Amble along the wide, sandy strand towards Bamburgh Castle, which stands sentinel on a basalt outcrop. A strategic stronghold to various warlords over the centuries, the castle was the royal seat of the kings of Northumbria until it was ransacked by the vikings in the 10th century, and promptly invaded by William the Conqueror.
At high spring tides, it may be necessary to clamber over St Aidan’s Dunes, named after the saint who came here in the 7th century to establish the monastery at nearby Lindisfarne. The dunes’ marram grass is like golden brushwork and, at the water’s edge, oyster catchers and dunlin are easy to spot.

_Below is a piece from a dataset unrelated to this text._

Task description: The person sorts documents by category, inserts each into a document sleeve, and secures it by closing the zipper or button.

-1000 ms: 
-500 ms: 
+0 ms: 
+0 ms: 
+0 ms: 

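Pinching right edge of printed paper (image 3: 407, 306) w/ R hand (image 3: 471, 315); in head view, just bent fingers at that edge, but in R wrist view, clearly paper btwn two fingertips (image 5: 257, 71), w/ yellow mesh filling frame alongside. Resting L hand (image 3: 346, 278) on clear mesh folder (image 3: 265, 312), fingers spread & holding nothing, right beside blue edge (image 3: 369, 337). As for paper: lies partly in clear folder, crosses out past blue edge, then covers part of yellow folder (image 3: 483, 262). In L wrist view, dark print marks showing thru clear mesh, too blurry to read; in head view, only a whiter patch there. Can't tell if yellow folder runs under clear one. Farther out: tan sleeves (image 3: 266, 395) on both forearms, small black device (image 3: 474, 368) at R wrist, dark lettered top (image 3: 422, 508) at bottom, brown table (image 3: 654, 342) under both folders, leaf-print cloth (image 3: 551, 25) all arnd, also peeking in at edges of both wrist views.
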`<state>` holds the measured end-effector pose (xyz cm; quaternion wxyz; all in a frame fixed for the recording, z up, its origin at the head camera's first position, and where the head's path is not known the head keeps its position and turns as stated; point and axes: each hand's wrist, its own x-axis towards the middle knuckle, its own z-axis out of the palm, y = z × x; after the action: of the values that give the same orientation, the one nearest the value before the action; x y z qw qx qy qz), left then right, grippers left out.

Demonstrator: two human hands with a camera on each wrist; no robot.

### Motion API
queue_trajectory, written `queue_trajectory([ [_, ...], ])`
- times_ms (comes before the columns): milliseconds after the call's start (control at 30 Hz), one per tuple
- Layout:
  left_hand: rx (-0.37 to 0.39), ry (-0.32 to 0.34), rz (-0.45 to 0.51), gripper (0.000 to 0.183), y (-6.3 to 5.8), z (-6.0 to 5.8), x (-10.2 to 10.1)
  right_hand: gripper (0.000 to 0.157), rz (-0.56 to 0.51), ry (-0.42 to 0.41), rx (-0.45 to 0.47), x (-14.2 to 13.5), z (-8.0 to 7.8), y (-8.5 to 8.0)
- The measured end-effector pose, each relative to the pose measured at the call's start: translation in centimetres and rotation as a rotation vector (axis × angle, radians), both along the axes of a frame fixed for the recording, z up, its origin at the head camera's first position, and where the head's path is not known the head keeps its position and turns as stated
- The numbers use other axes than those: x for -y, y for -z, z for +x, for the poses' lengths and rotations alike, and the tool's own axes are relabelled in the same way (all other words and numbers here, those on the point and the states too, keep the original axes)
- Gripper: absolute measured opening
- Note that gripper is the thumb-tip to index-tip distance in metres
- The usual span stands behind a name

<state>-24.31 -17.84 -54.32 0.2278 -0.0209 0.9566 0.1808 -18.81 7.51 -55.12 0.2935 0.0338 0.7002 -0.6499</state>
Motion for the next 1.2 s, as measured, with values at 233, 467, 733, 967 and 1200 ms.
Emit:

Before you are level with the castle, head inland towards a small car park, where you can pick up the Northumberland Coast Path. (The castle, now privately owned, is open to the public should you choose to make a diversion there first.) Follow the car park exit onto the road and turn left. After 300 yards, the official coast path, signposted with a blue italic “N”, enters fields to the right. If it is too muddy here, continue on the pavement past the wooden holiday homes and turn right up a track towards a property called Red Barn to rejoin the coast path, where it cuts across the driveway and in front of the house.
Walk through gentle farmland with the sea and islands visible in the distance to your left. A farm track leads to more pasture and crop land, from where you climb over a stone wall into the village of North Sunderland. Turn right then left onto a cycle track back to the start, where you can tuck into superlative fish and chips at Pinnacles Fish Restaurant.